Luxury is not at odds with economic weakness. That at least is what analysts project on LVMH. The company accumulates a decline of 18.3% in 2022, but the purchase recommendations account for 84.2% of the total (according to the Bloomberg sample), and those to maintain, 13.2%. In the last month, several investment firms have advised to acquire titles: Goldman Sachs, Barclays, Citi, Société Generale, Santander or Morgan Stanley are some.
The market consensus estimates an average target price for the security of 771.28 euros, which is a potential increase of 30.8% over the current price; Barclays places it at 825 euros (36% more) and Société Generale, at 900 euros, almost 50% more.
“The luxury sector offers a favorable combination of risk and reward over current levels, even assuming a slow recovery in Chinese demand and the normalization of growth in markets in developed countries.” “The risks of economic slowdown are largely discounted,” explains Citi. For the bank, LVMH offers one of the best investment opportunities.
37% of the French group’s sales in the first quarter of 2022 were generated in the Asian country (excluding Japan), compared to 41% the previous year. China has again suffered severe restrictions due to a strong rebound in coronavirus infections. Experts expect an improvement in business in the country after the relaxation of these restrictions. In addition, the turnover of Europe and the United States grew, offsetting the drop in the Asian country.
“Geographical diversification and the positioning mix [con diferentes áreas de negocio como moda, bolsos, joyería, cosmética y espirituosos] they should be a hedge against any economic or geopolitical downturn,” says Divacons-Alphavalue. The firm highlights, on the other hand, “that the permanence of the demand for brands, especially the iconic LV [Louis Vuitton], underpins strong long-term growth for LVMH.” “The group has grown 11.5% above the sector in the last decade,” he says.
The publication of the results of the first half is scheduled for July 26. After registering sales growth of 23% between January and March, which beat expectations, Goldman Sachs forecasts a 9% increase in the second quarter, driven by the fashion and leather division, where turnover could grow 12%. in the period, and due to the strong demand of the European market and the United States, with the return of tourism, and despite the inflationary pressure.

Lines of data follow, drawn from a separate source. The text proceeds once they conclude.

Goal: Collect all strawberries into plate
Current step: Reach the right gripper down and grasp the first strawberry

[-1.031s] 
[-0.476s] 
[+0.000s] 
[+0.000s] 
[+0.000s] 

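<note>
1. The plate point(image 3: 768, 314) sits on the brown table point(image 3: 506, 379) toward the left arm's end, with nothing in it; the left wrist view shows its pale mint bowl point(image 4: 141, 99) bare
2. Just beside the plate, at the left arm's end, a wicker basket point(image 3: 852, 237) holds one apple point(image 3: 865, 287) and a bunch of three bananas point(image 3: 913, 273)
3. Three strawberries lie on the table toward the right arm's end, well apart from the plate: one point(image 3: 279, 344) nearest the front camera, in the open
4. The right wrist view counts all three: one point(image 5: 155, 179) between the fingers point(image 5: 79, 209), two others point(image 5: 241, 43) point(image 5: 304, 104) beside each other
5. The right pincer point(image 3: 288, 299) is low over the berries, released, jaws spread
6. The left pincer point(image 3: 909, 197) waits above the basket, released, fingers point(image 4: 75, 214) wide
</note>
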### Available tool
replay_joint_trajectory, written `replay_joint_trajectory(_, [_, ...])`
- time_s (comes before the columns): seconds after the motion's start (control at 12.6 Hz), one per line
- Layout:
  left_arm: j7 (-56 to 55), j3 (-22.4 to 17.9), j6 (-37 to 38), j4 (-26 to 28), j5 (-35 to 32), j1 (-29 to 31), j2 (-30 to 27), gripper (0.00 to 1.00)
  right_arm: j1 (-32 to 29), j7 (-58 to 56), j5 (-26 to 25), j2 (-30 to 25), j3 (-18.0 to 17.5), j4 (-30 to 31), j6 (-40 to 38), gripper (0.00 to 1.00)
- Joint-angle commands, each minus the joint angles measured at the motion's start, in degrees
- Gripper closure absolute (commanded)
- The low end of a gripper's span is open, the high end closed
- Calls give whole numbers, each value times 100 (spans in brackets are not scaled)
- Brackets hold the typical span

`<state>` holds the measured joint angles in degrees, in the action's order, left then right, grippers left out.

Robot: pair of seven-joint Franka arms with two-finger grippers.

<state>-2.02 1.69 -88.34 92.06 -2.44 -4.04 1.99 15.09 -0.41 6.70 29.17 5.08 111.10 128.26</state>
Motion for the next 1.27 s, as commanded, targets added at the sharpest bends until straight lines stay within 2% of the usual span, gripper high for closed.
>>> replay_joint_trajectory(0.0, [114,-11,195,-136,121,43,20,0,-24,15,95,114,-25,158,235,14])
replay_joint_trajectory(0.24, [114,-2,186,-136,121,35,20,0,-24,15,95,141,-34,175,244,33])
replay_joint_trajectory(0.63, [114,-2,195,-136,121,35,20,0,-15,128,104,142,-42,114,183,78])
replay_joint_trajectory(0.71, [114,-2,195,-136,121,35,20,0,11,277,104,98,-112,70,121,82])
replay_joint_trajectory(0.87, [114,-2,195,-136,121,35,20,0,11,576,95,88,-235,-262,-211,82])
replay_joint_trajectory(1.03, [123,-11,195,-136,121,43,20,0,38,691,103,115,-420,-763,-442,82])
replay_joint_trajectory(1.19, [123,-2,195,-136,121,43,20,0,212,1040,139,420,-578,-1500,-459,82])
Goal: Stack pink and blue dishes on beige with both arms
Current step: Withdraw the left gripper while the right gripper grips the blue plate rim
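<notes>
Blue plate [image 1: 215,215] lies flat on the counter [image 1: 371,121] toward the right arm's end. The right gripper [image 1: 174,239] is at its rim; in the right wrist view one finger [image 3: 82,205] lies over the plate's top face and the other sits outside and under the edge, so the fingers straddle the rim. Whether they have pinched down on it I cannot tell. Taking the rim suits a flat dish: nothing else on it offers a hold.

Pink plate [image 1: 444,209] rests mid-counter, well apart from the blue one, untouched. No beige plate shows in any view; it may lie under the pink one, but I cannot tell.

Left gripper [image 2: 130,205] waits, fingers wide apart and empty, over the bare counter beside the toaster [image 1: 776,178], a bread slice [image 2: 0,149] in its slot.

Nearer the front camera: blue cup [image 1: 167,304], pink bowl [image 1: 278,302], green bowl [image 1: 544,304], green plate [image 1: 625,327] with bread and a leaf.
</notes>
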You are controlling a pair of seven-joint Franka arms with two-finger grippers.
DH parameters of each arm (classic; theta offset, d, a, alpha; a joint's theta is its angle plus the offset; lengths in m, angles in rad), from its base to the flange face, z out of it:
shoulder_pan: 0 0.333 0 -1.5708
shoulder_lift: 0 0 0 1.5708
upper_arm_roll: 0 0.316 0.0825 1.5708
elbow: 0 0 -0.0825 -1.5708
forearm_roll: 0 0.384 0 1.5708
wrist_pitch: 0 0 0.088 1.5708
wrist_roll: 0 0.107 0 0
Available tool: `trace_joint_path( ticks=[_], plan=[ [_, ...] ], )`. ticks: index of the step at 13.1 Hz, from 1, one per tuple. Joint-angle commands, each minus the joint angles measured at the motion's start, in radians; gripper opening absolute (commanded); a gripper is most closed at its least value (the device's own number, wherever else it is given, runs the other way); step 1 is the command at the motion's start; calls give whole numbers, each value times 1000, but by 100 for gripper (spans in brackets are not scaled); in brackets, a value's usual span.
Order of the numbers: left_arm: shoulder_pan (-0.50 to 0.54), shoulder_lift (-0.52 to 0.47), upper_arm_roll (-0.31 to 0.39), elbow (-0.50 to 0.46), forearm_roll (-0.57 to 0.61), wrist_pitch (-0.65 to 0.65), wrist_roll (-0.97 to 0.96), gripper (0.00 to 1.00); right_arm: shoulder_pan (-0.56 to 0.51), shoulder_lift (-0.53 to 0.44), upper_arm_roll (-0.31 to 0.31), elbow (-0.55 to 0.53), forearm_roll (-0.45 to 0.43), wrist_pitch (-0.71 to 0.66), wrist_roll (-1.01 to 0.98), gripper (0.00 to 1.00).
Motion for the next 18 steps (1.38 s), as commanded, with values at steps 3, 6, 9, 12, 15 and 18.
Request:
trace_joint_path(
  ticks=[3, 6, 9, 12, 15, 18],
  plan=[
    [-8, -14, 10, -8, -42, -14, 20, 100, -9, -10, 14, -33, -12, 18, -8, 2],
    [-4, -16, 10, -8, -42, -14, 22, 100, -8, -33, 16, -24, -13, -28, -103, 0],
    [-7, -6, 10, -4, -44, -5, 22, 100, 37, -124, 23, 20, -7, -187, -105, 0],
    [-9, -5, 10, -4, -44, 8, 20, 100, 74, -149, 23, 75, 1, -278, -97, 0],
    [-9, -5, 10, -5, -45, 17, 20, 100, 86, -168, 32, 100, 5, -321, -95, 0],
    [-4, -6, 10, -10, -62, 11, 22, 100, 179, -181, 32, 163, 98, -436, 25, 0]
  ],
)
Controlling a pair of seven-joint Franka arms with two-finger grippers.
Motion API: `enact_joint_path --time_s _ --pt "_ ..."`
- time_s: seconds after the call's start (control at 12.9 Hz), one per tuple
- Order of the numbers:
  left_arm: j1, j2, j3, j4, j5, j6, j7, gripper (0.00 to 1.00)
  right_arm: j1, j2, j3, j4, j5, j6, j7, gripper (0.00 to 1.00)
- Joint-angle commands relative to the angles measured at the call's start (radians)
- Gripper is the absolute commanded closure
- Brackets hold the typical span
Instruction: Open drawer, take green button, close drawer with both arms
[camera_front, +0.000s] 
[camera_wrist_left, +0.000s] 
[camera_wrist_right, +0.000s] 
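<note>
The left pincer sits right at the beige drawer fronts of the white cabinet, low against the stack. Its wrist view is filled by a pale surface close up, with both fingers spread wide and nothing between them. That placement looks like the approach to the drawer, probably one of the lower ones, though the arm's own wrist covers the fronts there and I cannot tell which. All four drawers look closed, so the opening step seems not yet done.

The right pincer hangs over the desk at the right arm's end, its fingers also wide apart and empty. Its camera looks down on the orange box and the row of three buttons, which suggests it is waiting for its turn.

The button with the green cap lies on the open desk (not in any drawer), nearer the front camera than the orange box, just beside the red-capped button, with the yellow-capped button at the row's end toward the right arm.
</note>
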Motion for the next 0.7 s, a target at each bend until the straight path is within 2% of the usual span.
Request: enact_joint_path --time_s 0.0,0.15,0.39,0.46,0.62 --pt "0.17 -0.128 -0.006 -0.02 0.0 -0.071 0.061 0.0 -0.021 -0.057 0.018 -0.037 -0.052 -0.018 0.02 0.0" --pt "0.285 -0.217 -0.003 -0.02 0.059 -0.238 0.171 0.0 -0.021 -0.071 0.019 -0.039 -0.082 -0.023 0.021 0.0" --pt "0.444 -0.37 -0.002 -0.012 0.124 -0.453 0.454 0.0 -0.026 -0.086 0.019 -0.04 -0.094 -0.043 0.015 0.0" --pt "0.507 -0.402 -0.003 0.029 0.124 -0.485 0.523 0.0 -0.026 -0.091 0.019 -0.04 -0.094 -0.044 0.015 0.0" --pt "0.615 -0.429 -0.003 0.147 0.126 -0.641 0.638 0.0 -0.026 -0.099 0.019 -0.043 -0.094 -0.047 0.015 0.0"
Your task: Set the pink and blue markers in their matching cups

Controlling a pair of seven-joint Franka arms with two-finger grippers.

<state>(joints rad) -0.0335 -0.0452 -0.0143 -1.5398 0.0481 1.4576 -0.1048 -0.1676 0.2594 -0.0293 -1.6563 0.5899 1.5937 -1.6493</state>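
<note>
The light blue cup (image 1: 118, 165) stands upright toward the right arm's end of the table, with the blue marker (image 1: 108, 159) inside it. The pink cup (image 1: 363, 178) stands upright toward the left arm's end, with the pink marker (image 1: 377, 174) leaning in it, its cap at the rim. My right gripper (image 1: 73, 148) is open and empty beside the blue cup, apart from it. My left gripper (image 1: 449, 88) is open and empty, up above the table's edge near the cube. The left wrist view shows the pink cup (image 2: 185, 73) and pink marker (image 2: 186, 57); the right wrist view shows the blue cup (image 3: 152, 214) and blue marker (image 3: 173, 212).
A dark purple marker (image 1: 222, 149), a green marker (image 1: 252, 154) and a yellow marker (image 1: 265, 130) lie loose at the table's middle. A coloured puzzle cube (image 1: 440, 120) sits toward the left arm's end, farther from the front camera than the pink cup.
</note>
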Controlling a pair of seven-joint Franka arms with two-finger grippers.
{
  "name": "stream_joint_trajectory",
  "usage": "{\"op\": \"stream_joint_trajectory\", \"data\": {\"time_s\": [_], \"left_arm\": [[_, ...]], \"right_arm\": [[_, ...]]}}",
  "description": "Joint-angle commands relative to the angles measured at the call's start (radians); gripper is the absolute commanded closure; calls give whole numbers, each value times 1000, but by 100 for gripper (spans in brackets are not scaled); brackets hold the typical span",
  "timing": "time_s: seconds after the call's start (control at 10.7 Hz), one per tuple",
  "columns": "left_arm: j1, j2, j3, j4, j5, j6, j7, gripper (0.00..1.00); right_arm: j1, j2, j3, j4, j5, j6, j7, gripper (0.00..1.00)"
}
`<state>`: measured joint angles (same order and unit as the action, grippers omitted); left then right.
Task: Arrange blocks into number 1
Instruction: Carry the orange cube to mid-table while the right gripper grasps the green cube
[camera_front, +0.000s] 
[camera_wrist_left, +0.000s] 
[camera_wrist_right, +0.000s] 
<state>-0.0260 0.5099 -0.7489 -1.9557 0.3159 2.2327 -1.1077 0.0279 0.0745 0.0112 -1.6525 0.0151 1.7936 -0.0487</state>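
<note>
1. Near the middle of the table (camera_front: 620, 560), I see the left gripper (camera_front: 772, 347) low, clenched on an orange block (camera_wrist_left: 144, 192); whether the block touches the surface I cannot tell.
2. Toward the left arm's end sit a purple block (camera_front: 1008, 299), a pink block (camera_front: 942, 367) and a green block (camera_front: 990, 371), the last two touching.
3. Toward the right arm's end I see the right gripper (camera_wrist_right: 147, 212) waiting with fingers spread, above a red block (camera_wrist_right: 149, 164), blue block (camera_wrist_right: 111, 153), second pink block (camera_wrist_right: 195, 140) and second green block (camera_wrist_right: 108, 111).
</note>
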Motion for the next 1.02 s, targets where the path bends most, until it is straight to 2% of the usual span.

Goldman Sachs is more cautious than the market consensus, which estimates revenue growth of 12% in the half due to weak activity in China. Still, the bank prefers “brands that demonstrate market leadership, strong pricing power, scalable benefits and the ability to support margin expansion.” “We think LVMH looks attractive relative to its peers in this context,” he notes in a report.
For its part, UBS hopes that the financial balance for the first part of the year “reminds investors of the strength of brands and superior pricing power, something so important to protect profits in an environment of high inflation” . LVMH remains one of his top picks in the sector, given its potential and its “historic resilience in recessions,” he adds.
In Bankinter’s opinion, even with the foreseeable slowdown in demand, it believes that “LVMH’s starting levels are solid to meet sales growth, located at 13% for 2022 as a whole.” And “on the side of margins, the power of pricing will allow to pass on, at least partially, the increase in costs”, he adds. LV decided on a 5% price hike last February.
Trajectory. LVMH is in the red for the year, but the price is not too far from the all-time high of 749 euros that it reached at the beginning of 2022. The path that the stock has followed has been outstanding since 2008, the year in which the financial crisis. In December of that year, the action cost 48.40 euros; the revaluation since then reaches 1,153%. It is the company with the largest capitalization in the Euro Stoxx, with 300,000 million euros, which is the value of the eight largest Ibex companies together: Inditex, Iberdrola, Santander, Cellnex, Naturgy, Telefónica, BBVA and Amadeus.
Russia. This week, the group announced that it had reached an agreement for the sale of 100% of Sephora’s subsidiary in Russia to its local partner (Drozdov). The company closed its stores in early March after the declaration of war on Ukraine. Sales in Russia represented less than 2% of the total.
Dividend. It has distributed 10 euros per share on account of the 2021 results. The dividend yield on the current price is around 1.8%.